22. November 2010
Wer durch das Erhitzen von Speisen in der Mikrowelle nicht Gefahr laufen will, an einer Salmonellenvergiftung zu erkranken, sollte einige Dinge beachten.
Wie Dr. Marko Ostendorf von der R+V Versicherung mitteilte, kann es beim Erwärmen in der Mikrowelle schnell zu einer Bakterienvermehrung kommen. Da die Mikrowelle Speisen nicht gleichmäßig erwärmt, bleiben einige Stellen des Essens kälter. Für die Ausbreitung von Salmonellen sei dies perfekt, so Ostendorf. Um dies zu verhindern, sei es ratsam, das Gerät auf die höchste Stufe zu stellen und das Gericht vier bis fünf Minuten lang zu erhitzen.

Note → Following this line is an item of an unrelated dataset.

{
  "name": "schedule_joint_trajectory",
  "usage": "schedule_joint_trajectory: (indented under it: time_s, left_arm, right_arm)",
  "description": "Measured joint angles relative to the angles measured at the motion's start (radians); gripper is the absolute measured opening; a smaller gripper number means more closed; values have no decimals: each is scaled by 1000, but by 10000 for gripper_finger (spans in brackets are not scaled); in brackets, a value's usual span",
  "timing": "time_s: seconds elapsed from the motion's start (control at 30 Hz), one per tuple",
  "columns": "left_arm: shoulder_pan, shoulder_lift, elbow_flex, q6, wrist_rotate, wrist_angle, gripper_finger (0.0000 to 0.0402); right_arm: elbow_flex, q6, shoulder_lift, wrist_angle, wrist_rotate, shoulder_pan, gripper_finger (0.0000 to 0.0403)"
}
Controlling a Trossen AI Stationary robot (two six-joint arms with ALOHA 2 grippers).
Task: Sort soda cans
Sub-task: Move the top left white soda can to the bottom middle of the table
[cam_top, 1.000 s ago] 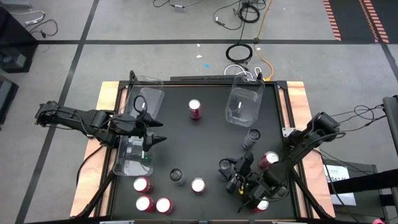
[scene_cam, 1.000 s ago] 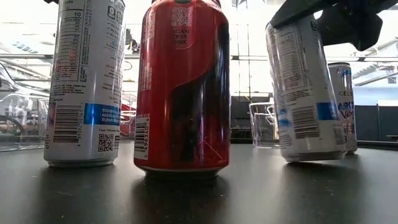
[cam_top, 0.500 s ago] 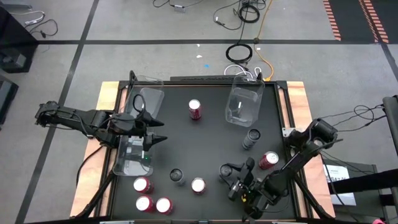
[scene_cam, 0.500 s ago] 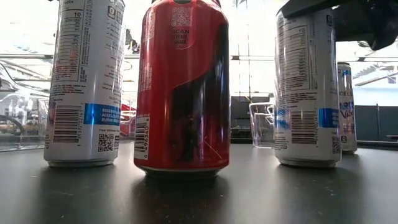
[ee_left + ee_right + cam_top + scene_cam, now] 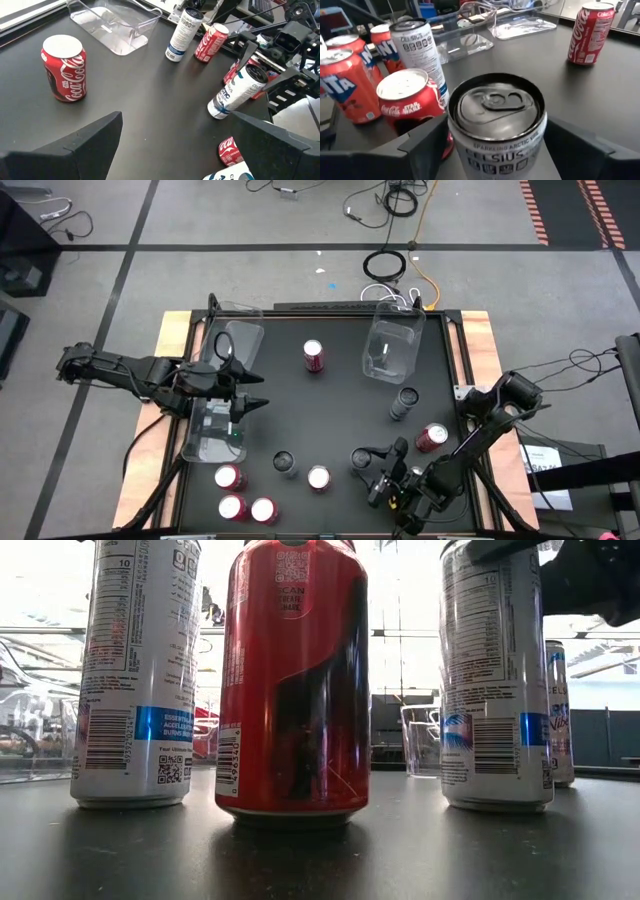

Weiterhin könne man das Essen zwischendurch umrühren, damit sich die Wärme gleichmäßig verteilt. Flaches Geschirr sei besser, damit die Wellen tief genug in die Nahrungsmittel eindringen. Zudem sagt Ostendorf weiter, solle man das Essen nach dem Erhitzen noch einige Minuten in der Mikrowelle stehen lassen. Generell ist zu beachten, dass Lebensmittel vor dem Erwärmen im Kühlschrank zu lagern sind. Geflügel ist besonders anfällig für Salmonellen, dies sollte man also besser auf dem Herd oder im Backofen warm machen.
Die Symptome einer Salmonellenvergiftung zeigen sich durch Durchfall, Übelkeit und Erbrechen. Vor allem im Sommer erkranken viele Menschen daran.